> What is expected: Go through the lines below and transcribe each one exactly.

Dataset START

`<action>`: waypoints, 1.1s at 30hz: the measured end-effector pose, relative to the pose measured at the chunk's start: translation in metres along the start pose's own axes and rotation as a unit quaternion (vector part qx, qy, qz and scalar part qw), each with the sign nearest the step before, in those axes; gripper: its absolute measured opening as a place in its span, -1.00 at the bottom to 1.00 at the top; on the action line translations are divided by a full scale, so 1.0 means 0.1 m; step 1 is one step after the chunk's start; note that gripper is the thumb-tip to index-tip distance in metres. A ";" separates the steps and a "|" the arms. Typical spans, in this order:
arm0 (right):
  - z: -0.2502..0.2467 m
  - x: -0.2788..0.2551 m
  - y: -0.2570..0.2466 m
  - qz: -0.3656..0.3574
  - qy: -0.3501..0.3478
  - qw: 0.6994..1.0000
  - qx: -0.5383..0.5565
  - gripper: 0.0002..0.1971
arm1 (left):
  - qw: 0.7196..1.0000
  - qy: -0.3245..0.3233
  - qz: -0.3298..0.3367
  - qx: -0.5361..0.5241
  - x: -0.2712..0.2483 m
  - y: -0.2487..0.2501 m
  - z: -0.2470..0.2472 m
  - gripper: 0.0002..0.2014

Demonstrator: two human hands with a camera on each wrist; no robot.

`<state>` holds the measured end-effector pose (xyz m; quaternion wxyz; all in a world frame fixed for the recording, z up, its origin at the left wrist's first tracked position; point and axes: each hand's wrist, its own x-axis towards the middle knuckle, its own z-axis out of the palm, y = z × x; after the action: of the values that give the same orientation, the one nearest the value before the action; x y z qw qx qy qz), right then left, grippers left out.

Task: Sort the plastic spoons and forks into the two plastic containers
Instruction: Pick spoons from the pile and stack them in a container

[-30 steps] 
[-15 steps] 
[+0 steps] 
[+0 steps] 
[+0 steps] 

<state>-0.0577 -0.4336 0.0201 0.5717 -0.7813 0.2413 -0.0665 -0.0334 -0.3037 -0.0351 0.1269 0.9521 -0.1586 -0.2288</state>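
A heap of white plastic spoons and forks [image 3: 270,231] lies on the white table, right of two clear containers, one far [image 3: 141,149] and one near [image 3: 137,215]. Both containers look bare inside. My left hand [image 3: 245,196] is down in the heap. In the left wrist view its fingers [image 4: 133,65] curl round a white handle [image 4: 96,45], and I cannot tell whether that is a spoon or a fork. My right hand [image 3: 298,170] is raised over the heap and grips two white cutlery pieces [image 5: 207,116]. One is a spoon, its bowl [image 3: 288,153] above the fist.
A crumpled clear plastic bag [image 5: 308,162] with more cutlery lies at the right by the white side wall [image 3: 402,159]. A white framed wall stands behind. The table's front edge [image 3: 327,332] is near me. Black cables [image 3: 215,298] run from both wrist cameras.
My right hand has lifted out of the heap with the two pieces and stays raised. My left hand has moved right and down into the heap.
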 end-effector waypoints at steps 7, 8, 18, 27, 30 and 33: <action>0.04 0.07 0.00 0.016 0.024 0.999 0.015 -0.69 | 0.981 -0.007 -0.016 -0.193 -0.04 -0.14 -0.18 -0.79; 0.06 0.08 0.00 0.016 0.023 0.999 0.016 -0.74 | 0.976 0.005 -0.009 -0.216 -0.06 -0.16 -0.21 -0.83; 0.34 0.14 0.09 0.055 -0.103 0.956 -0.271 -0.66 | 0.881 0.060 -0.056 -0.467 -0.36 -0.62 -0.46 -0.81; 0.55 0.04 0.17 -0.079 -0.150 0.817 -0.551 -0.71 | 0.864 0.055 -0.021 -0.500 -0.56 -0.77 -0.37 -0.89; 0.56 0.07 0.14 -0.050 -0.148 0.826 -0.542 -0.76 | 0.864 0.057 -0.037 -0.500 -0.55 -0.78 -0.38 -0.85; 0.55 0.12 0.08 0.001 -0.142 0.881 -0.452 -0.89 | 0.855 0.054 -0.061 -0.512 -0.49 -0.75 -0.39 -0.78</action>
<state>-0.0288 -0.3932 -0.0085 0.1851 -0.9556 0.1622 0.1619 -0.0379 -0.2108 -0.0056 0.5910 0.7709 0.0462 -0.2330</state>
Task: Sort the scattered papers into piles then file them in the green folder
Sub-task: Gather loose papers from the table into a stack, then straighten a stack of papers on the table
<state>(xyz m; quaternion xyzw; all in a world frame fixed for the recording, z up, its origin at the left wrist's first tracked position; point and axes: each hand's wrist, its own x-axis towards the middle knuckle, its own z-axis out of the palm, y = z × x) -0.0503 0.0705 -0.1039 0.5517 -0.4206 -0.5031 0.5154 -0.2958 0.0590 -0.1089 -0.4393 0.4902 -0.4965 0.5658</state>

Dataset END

> Exercise response:
`<action>`: waypoints, 1.1s at 30hz: the measured end-effector pose, relative to the pose measured at the chunk's start: translation in metres along the start pose's own axes and rotation as a unit quaternion (vector part qx, qy, qz and scalar part qw), each with the sign nearest the step before, in those axes; gripper: its absolute measured opening as a place in its span, -1.00 at the bottom to 1.00 at the top; on the action line translations are divided by a full scale, so 1.0 means 0.1 m; step 1 is one step after the chunk's start; note that gripper is the thumb-tip to index-tip distance in metres. A ";" separates the steps and a "|" the arms. Typical spans, in this order:
arm0 (right):
  - z: -0.2502..0.2467 m
  - x: -0.2788..0.2551 m
  - y: -0.2570..0.2466 m
  - qz: -0.3656..0.3574
  - qy: -0.3501..0.3478
  - qw: 0.6994..1.0000
  - qx: -0.5383..0.5565
  - gripper: 0.0002..0.1971
arm1 (left):
  - qw: 0.7196..1.0000
  - qy: -0.3245..0.3233
  - qz: -0.3298..0.3367
  - qx: -0.5361..0.5241
  - x: -0.2712..0.2483 m
  - y: -0.2487..0.2501 m
  - z: -0.2470..0.2472 m
  - gripper: 0.0002..0.2014

Demonstrator: two human hands with a camera on each wrist; no robot.

`<state>` holds the measured end-effector pose (xyz m; quaternion wxyz; all in a world frame fixed for the recording, z up, its origin at the left wrist's first tracked position; point and axes: each hand's wrist, its own x-axis towards the middle knuckle, its own z-axis out of the palm, y = z × x; after the action: of the values that give the same orientation, the one nearest the value before the action; x y z qw qx qy qz), right then left, grippers left out.

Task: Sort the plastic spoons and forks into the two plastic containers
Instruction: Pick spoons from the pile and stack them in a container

[-30 steps] 
[-15 steps] 
[+0 steps] 
[+0 steps] 
[+0 steps] 

<state>-0.0577 -0.4336 0.0201 0.5717 -0.7813 0.2413 -0.0665 -0.0334 -0.3037 -0.0351 0.1269 0.9521 -0.1586 -0.2288</state>
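A heap of white plastic spoons and forks [image 3: 270,231] lies on the white table, right of two clear containers, one far [image 3: 141,149] and one near [image 3: 137,215]. Both containers look bare inside. My left hand [image 3: 245,196] is down in the heap. In the left wrist view its fingers [image 4: 133,65] curl round a white handle [image 4: 96,45], and I cannot tell whether that is a spoon or a fork. My right hand [image 3: 298,170] is raised over the heap and grips two white cutlery pieces [image 5: 207,116]. One is a spoon, its bowl [image 3: 288,153] above the fist.
A crumpled clear plastic bag [image 5: 308,162] with more cutlery lies at the right by the white side wall [image 3: 402,159]. A white framed wall stands behind. The table's front edge [image 3: 327,332] is near me. Black cables [image 3: 215,298] run from both wrist cameras.
My right hand has lifted out of the heap with the two pieces and stays raised. My left hand has moved right and down into the heap.
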 end-effector waypoints at steps 7, 8, 18, 27, 30 and 33: <action>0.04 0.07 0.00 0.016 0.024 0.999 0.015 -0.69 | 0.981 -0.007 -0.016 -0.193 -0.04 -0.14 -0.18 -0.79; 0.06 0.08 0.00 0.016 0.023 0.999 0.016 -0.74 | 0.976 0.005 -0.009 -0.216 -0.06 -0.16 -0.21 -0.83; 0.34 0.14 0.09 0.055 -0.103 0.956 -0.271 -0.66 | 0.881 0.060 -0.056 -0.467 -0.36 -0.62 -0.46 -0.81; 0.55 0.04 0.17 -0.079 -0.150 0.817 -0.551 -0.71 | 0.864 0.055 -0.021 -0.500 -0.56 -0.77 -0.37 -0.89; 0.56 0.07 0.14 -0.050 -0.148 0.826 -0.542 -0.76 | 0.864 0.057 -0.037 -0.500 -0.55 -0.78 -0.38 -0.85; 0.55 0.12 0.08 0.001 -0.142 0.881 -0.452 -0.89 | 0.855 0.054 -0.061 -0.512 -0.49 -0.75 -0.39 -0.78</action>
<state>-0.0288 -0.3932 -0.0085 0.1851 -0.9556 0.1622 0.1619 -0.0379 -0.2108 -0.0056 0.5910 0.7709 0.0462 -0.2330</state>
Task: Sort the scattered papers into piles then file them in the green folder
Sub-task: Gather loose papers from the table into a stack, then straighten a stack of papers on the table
<state>(xyz m; quaternion xyzw; all in a world frame fixed for the recording, z up, its origin at the left wrist's first tracked position; point and axes: each hand's wrist, its own x-axis towards the middle knuckle, its own z-axis out of the palm, y = z × x) -0.0503 0.0705 -0.1039 0.5517 -0.4206 -0.5031 0.5154 -0.2958 0.0590 -0.1089 -0.4393 0.4902 -0.4965 0.5658</state>

There is no more to this answer.